Toda a ajuda que, durante um ano, aqueles países dão ao combate à Aids representa apenas três dias de gastos com armas. Convém lembrar que a Aids mata cerca de 3 milhões de pessoas por ano. A fome, 5 milhões de crianças por ano. Genocídio. A própria ONU pratica o que critica. Em 2005 ela está gastando mais com a manutenção de seus capacetes azuis em zonas de conflito do que toda a ajuda que os países ricos darão à África.

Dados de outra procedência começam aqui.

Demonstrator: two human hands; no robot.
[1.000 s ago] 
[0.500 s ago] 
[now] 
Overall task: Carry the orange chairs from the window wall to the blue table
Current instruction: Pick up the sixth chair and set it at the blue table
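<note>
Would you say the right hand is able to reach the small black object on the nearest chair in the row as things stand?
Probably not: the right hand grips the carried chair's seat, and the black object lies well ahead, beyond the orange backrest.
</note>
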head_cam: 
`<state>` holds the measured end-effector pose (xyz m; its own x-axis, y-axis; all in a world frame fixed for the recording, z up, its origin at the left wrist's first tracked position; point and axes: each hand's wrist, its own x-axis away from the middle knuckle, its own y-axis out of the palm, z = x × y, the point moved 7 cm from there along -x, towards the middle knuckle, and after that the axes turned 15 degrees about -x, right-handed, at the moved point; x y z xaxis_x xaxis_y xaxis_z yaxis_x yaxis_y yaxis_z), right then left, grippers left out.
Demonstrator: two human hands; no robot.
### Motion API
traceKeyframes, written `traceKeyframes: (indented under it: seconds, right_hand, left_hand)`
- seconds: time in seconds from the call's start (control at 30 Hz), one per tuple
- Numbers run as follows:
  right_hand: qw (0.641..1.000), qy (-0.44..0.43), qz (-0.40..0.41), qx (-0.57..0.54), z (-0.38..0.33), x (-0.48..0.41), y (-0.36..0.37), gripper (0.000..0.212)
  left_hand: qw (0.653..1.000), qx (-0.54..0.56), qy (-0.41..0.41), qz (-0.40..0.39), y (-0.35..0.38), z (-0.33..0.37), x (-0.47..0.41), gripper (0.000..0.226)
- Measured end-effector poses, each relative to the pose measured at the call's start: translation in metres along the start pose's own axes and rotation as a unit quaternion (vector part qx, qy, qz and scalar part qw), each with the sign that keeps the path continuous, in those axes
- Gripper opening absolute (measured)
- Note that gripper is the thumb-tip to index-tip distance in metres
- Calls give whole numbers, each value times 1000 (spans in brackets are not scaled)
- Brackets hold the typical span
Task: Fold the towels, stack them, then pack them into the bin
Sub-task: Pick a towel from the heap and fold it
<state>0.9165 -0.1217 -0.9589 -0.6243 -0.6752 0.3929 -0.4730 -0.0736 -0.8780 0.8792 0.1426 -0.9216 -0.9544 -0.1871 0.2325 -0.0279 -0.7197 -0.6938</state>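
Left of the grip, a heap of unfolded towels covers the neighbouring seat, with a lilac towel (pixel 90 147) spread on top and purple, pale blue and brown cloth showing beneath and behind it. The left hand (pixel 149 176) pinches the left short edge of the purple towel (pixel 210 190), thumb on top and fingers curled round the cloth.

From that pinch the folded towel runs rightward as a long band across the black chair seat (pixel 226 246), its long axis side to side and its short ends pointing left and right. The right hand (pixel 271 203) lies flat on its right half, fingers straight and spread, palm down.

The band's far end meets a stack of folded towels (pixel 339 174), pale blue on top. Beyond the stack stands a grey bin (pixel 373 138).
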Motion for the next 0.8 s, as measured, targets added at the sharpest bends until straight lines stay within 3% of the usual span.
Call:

No Brasil, a 23 de outubro, vamos às urnas decidir se o comércio de armas deve ou não ser proibido no país. Votarei sim. Resposta 2. Pesquisa da Unesco, divulgada a 9 de setembro, demonstra que em 2004 o número de mortos por armas de fogo caiu 15,4% do que se previa. Foram poupadas 5.563 vidas. Graças à campanha de desarmamento do governo Lula.
Entre 2003 e 2004, comparados os números de vítimas de armas de fogo, houve queda de 8,2%. Foram poupadas 3.234 vidas. É um pequeno avanço. Em relação ao índice de mortos é quase nada. Ano passado as balas saídas do cano de revólveres e fuzis, pistolas e metralhadoras, ceifaram 36.119 vidas no Brasil. Se não houvesse campanha de desarmamento teriam sido cerca de 42 mil óbitos.
Graças ao fato de muitos darem adeus às armas, na região Sudeste a queda de mortes por armas de fogo, em 2004, foi de 20,1%, a maior do país. Menos armas, menos mortes. Votar sim no plebiscito de 23 de outubro é dar um sim à vida.
O argumento de que os bandidos continuarão armados é uma falácia. Menos comércio de armas, menos possibilidade de obtê-las. Hoje, bandidos agem sob efeito da droga. Ao ver a vítima armada, atiram para matar. As estatísticas comprovam que uma vítima desarmada tem mais chances de sobreviver do que aquela que porta uma arma.
O país mais violento do mundo são os EUA. Mais de 2 milhões de presos. O que prova que violência não resulta da miséria, e sim da falta de cultura humanista. Quem aprende a gostar de matar bonequinhos virtuais em videogames bebe do veneno belicista. Pesquisa recente revela que, nos EUA, 1,7 milhão de crianças vivem num lar com armas. E 1/3 dos adultos possui revólveres, rifles ou espingardas em casa (www.pediatrics.org). Em 2002, os disparos fizeram 1.400 vítimas entre crianças e adolescentes, dos quais 90% se encontravam em casa quando ocorreu a fatalidade.
Bush acredita que a paz virá como resultado da imposição das armas. O profeta Isaías aponta o caminho inverso: só haverá paz como filha da justiça (32, 17). Uma civilização do amor jamais será conquista de espíritos belicistas.